* **YOUR TASK**
Return the entries in full, exactly as they were written.

(Source records)

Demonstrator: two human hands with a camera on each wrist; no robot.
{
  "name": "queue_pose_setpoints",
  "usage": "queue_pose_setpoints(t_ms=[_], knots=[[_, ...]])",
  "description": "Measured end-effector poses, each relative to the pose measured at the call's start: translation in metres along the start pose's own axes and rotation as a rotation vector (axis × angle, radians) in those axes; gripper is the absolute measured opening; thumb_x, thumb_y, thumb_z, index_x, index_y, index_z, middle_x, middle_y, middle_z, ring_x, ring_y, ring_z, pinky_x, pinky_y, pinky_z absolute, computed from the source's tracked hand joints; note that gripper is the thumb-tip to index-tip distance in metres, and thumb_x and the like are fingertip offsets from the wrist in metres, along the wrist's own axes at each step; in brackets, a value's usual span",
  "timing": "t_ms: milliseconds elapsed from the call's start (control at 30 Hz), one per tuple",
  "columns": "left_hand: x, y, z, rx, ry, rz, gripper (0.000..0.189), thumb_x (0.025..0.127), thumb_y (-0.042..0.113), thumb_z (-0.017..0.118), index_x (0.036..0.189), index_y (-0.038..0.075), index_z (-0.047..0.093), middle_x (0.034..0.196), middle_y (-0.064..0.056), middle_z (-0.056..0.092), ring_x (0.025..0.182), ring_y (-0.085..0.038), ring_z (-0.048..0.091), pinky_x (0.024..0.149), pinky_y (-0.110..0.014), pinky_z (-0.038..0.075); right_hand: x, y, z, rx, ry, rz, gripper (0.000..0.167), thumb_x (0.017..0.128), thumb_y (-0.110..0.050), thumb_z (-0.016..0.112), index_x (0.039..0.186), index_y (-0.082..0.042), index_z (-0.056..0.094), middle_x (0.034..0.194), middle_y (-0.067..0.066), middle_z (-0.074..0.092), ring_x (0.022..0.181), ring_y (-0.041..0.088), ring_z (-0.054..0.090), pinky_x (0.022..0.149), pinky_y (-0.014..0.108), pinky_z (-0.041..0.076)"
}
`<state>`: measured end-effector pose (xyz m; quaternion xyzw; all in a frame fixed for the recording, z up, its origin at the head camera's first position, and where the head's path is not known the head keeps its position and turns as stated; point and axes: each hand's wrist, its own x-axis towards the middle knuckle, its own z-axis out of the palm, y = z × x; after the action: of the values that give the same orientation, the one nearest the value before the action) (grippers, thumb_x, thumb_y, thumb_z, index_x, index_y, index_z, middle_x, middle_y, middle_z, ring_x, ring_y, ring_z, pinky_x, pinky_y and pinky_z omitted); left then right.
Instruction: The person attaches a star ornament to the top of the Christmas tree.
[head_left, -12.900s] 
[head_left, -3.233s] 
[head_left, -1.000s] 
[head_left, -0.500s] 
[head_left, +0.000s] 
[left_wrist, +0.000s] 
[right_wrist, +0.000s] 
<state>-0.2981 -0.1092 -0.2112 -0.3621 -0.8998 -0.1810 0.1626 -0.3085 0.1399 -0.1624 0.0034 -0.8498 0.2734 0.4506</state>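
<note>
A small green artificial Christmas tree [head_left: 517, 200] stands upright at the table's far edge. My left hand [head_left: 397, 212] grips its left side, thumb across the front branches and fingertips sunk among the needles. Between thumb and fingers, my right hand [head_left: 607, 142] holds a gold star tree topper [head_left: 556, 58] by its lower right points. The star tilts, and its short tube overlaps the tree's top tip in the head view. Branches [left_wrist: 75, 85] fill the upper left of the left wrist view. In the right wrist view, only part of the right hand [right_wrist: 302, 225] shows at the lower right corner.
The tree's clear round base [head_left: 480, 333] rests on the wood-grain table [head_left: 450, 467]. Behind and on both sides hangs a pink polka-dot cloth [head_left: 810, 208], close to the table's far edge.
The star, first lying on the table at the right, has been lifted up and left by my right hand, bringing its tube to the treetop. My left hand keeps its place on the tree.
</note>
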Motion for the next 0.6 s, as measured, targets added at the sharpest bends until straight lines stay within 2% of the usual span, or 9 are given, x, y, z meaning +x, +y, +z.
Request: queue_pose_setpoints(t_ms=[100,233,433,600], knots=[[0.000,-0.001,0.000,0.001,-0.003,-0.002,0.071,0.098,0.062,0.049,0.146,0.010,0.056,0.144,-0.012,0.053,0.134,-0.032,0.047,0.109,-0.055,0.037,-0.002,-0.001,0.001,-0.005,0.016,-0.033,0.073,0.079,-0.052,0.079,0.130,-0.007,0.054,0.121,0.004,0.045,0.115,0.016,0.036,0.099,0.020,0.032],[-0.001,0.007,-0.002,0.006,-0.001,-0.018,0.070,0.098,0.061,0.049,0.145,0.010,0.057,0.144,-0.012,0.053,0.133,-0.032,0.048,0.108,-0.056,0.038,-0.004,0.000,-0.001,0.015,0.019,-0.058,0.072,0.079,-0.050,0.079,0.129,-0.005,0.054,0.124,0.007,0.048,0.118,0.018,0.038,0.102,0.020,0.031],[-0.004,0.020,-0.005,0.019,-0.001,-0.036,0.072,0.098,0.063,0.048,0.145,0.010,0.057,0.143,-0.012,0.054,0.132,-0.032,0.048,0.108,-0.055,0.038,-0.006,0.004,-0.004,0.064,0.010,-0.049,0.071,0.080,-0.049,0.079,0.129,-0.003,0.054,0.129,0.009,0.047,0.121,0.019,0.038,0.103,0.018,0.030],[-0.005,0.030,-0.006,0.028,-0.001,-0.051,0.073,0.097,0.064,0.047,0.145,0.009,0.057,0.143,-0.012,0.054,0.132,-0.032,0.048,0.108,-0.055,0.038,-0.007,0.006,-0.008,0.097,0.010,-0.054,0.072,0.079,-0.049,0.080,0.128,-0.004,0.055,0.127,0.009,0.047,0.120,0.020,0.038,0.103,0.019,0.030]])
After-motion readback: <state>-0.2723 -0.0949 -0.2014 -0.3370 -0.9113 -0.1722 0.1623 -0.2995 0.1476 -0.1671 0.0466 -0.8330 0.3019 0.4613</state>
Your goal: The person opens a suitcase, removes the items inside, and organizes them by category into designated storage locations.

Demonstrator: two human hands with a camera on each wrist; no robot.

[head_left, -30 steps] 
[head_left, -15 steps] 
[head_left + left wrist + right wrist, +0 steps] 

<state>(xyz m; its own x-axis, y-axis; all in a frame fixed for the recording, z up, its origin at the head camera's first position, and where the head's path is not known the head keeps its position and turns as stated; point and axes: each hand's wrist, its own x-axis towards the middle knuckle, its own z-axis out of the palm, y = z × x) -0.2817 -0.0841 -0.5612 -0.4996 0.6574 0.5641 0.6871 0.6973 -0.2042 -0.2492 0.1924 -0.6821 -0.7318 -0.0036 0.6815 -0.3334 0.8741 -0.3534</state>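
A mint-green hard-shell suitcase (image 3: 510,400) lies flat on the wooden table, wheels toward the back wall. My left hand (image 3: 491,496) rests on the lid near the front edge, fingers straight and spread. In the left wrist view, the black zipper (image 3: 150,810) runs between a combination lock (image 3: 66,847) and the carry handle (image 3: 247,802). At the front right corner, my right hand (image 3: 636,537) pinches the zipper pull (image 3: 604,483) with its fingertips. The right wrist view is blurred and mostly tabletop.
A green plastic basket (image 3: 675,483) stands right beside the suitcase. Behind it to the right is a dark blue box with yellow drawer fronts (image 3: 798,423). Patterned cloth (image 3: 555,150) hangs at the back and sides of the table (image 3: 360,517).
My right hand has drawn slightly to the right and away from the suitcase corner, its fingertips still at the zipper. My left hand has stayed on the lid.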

* **EXERCISE ANSWER**
Demonstrator: two human hands with a camera on each wrist; no robot.
{
  "name": "queue_pose_setpoints",
  "usage": "queue_pose_setpoints(t_ms=[_], knots=[[_, ...]])",
  "description": "Measured end-effector poses, each relative to the pose measured at the call's start: translation in metres along the start pose's own axes and rotation as a rotation vector (axis × angle, radians) in those axes; gripper is the absolute measured opening; thumb_x, thumb_y, thumb_z, index_x, index_y, index_z, middle_x, middle_y, middle_z, ring_x, ring_y, ring_z, pinky_x, pinky_y, pinky_z absolute, computed from the source's tracked hand joints; note that gripper is the thumb-tip to index-tip distance in metres, and thumb_x and the like are fingertip offsets from the wrist in metres, along the wrist's own axes at each step; in brackets, a value's usual span",
  "timing": "t_ms: milliseconds elapsed from the call's start (control at 30 Hz), one per tuple",
  "columns": "left_hand: x, y, z, rx, ry, rz, gripper (0.000..0.189), thumb_x (0.025..0.127), thumb_y (-0.042..0.113), thumb_z (-0.017..0.118), index_x (0.036..0.189), index_y (-0.038..0.075), index_z (-0.047..0.093), middle_x (0.034..0.196), middle_y (-0.064..0.056), middle_z (-0.056..0.092), ring_x (0.025..0.182), ring_y (-0.085..0.038), ring_z (-0.048..0.091), pinky_x (0.024..0.149), pinky_y (-0.110..0.014), pinky_z (-0.038..0.075); right_hand: x, y, z, rx, ry, rz, gripper (0.000..0.167), thumb_x (0.017..0.128), thumb_y (-0.110..0.050), thumb_z (-0.016..0.112), index_x (0.039..0.186), index_y (-0.082..0.042), index_z (-0.056..0.094), middle_x (0.034..0.194), middle_y (-0.067..0.066), middle_z (-0.074..0.092), ring_x (0.022..0.181), ring_y (-0.041..0.088), ring_z (-0.054..0.090), pinky_x (0.022..0.149), pinky_y (-0.014..0.108), pinky_z (-0.041..0.076)"
}
`<state>`: measured end-effector pose (xyz m; quaternion xyzw; all in a frame fixed for the recording, z up, its origin at the head camera's first position, and where the head's path is not known the head keeps its position and turns as stated; point and axes: each hand's wrist, its own x-axis towards the middle knuckle, its own z-axis out of the palm, y = z × x; after the action: of the values that give the same orientation, the one nearest the value before the action) (grippers, thumb_x, thumb_y, thumb_z, index_x, index_y, index_z, middle_x, middle_y, middle_z, ring_x, ring_y, ring_z, pinky_x, pinky_y and pinky_z omitted); left then right.
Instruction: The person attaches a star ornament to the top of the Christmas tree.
[head_left, -12.900s] 
[head_left, -3.233s] 
[head_left, -1.000s] 
[head_left, -0.500s] 
[head_left, +0.000s] 
[left_wrist, +0.000s] 
[right_wrist, +0.000s] 
<state>-0.2981 -0.1092 -0.2112 -0.3621 -0.8998 -0.1810 0.1626 -0.3085 0.1399 -0.1624 0.0034 -0.8498 0.2734 0.4506</state>
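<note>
A small green artificial Christmas tree [head_left: 517, 200] stands upright at the table's far edge. My left hand [head_left: 397, 212] grips its left side, thumb across the front branches and fingertips sunk among the needles. Between thumb and fingers, my right hand [head_left: 607, 142] holds a gold star tree topper [head_left: 556, 58] by its lower right points. The star tilts, and its short tube overlaps the tree's top tip in the head view. Branches [left_wrist: 75, 85] fill the upper left of the left wrist view. In the right wrist view, only part of the right hand [right_wrist: 302, 225] shows at the lower right corner.
The tree's clear round base [head_left: 480, 333] rests on the wood-grain table [head_left: 450, 467]. Behind and on both sides hangs a pink polka-dot cloth [head_left: 810, 208], close to the table's far edge.
The star, first lying on the table at the right, has been lifted up and left by my right hand, bringing its tube to the treetop. My left hand keeps its place on the tree.
</note>
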Motion for the next 0.6 s, as measured, targets added at the sharpest bends until straight lines stay within 2% of the usual span, or 9 are given, x, y, z meaning +x, +y, +z.
Request: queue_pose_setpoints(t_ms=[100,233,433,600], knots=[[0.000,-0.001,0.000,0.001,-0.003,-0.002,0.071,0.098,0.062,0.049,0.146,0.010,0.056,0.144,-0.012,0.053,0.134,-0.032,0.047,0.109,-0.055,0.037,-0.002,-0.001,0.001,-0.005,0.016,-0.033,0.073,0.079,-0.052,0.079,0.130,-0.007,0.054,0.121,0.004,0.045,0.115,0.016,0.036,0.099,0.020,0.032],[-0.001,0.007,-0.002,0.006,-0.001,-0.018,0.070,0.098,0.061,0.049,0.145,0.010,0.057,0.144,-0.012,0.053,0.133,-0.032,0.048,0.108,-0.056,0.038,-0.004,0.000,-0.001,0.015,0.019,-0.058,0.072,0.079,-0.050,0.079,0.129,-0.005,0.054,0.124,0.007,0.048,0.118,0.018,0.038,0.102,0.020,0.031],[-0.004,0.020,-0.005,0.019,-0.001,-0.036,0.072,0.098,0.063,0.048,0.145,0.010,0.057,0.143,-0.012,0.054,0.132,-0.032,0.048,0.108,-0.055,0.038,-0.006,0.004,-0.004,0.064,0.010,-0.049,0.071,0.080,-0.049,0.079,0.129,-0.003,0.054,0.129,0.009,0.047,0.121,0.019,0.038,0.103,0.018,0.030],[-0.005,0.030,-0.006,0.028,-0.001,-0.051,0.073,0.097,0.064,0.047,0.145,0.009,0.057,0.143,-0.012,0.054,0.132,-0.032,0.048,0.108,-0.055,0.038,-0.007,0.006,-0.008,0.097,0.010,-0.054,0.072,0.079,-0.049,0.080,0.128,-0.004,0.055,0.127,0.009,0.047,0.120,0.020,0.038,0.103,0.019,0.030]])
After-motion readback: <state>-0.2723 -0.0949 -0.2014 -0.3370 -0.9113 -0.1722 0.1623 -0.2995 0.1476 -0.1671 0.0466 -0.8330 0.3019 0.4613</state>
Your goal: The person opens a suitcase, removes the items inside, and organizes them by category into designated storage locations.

Demonstrator: two human hands with a camera on each wrist; no robot.

[head_left, -30 steps] 
[head_left, -15 steps] 
[head_left + left wrist + right wrist, +0 steps] 

<state>(xyz m; its own x-axis, y-axis; all in a frame fixed for the recording, z up, its origin at the head camera's first position, and where the head's path is not known the head keeps its position and turns as stated; point and axes: each hand's wrist, its own x-axis towards the middle knuckle, its own z-axis out of the palm, y = z × x) -0.2817 -0.0841 -0.5612 -0.4996 0.6574 0.5641 0.6871 0.6973 -0.2042 -0.2492 0.1924 -0.6821 -0.7318 -0.0036 0.6815 -0.3334 0.8741 -0.3534</state>
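A mint-green hard-shell suitcase (image 3: 510,400) lies flat on the wooden table, wheels toward the back wall. My left hand (image 3: 491,496) rests on the lid near the front edge, fingers straight and spread. In the left wrist view, the black zipper (image 3: 150,810) runs between a combination lock (image 3: 66,847) and the carry handle (image 3: 247,802). At the front right corner, my right hand (image 3: 636,537) pinches the zipper pull (image 3: 604,483) with its fingertips. The right wrist view is blurred and mostly tabletop.
A green plastic basket (image 3: 675,483) stands right beside the suitcase. Behind it to the right is a dark blue box with yellow drawer fronts (image 3: 798,423). Patterned cloth (image 3: 555,150) hangs at the back and sides of the table (image 3: 360,517).
My right hand has drawn slightly to the right and away from the suitcase corner, its fingertips still at the zipper. My left hand has stayed on the lid.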

The answer is complete.